With her constituency including the Faslane nuclear submarine base on the Clyde, she has also supported the jobs there, even at times when Labour as not been in favour of nuclear weapons.
Dame Jackie said: "I'm a multilateralist, I want to see nuclear weapons across the world removed, but these are good jobs in my constituency."
The MSP, who was born in Hong Kong to a Portuguese father and Scottish mother, was made deputy communities minister by Holyrood's first first minister Donald Dewar, before becoming social justice minister under his successor Henry McLeish, during which time she was spearheaded the efforts of the then Scottish Executive's homelessness task force.

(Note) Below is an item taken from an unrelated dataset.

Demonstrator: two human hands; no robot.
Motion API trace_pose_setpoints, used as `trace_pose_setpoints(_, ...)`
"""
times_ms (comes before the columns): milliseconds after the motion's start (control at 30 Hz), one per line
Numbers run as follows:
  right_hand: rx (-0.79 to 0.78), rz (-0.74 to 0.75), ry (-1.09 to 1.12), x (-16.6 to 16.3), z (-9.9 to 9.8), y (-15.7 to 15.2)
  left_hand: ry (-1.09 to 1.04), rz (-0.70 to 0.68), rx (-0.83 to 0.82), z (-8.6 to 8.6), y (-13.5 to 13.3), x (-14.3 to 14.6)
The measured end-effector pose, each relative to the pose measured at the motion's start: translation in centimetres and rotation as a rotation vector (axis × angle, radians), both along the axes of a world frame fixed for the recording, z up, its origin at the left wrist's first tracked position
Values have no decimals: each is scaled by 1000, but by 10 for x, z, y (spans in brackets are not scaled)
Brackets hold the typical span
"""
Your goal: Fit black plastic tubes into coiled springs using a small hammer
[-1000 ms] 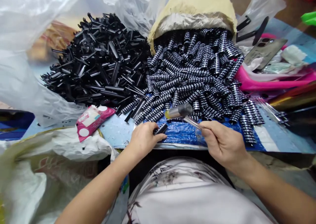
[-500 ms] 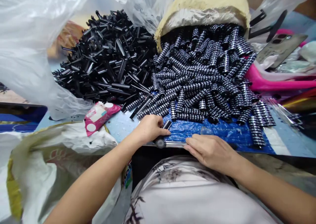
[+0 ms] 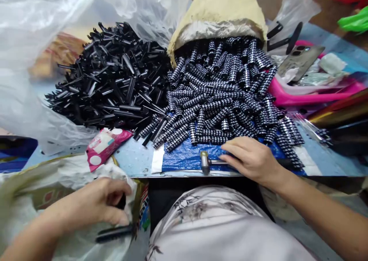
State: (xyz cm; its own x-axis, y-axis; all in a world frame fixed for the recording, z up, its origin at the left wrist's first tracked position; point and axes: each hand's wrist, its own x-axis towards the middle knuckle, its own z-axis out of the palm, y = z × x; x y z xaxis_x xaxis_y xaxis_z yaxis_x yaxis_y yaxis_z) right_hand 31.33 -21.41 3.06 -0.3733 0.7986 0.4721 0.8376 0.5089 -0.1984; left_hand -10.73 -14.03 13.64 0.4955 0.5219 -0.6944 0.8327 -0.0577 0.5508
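My left hand (image 3: 97,201) is over a white sack at the lower left, slightly blurred, with thumb and fingers apart. Just below it, apart from the fingers, a blurred black plastic piece (image 3: 113,234) shows against the sack. My right hand (image 3: 251,161) rests at the table's front edge, its fingers around the shaft of a small hammer (image 3: 205,162). The hammer lies sideways on blue plastic sheeting, head to the left; the palm hides part of the handle. Beyond it lies a heap of black tubes with silver checks (image 3: 212,96).
Loose black plastic pieces (image 3: 115,77) are heaped at the left. A yellow sack (image 3: 221,8) opens over the checked tubes. The white sack (image 3: 66,176) hangs below the table edge, near a pink packet (image 3: 106,146). A phone (image 3: 301,61) and pink basket (image 3: 310,96) are at the right.
My left hand has moved from the table edge down and left to over the white sack. My right hand and the hammer have shifted right along the table. The view has turned slightly.
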Motion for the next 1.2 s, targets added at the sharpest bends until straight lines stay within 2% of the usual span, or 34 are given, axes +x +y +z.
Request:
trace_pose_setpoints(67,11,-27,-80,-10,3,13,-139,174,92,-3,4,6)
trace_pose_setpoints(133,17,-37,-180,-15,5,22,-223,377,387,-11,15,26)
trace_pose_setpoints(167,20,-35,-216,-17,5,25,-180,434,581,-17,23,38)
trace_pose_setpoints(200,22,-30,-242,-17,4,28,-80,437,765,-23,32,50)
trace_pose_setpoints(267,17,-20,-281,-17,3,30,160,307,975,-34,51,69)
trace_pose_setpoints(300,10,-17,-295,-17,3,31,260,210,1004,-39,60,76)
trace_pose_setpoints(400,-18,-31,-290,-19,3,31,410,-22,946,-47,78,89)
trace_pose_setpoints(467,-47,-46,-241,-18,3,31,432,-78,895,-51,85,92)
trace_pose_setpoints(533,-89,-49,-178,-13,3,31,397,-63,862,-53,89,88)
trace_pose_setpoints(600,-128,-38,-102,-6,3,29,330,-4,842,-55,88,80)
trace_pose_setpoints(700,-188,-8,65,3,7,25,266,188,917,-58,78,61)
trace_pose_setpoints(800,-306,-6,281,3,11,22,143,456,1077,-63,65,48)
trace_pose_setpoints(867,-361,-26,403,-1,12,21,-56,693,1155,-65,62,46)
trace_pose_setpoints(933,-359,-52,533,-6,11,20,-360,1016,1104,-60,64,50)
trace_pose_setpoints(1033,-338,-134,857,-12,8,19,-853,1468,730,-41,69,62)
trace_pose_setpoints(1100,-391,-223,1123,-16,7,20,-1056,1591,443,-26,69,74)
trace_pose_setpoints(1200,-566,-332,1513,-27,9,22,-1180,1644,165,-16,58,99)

In opposition at Holyrood, she brought forward a member's bill to tackle the abuse of disabled parking bays, with legislation passed by Holyrood in 2009 establishing fines for those who park in them without holding a blue badge.
She has held a range of positions in the shadow cabinet, covering areas including health, social care and finance and the economy.
She has previously served as acting Scottish Labour leader and was elected as the party's Scottish deputy leader in 2020.
But she said: "The reality is I can't get over the fact that I think there are many, many more people in my constituency who are much more deserving of this honour than me.
"The NHS staff that I know, the care staff that I know, who went above and beyond during the pandemic to care for us. I think of all the people in my constituency who are always giving of their time freely to help others, whether it is volunteering with Chas (Children's Hospices Across Scotland) which is in the constituency, or raising funds for cancer services, all of that they do all the time. So they are far more deserving than me.
"This is less about me, this is for them. It is for them as much as it is for me."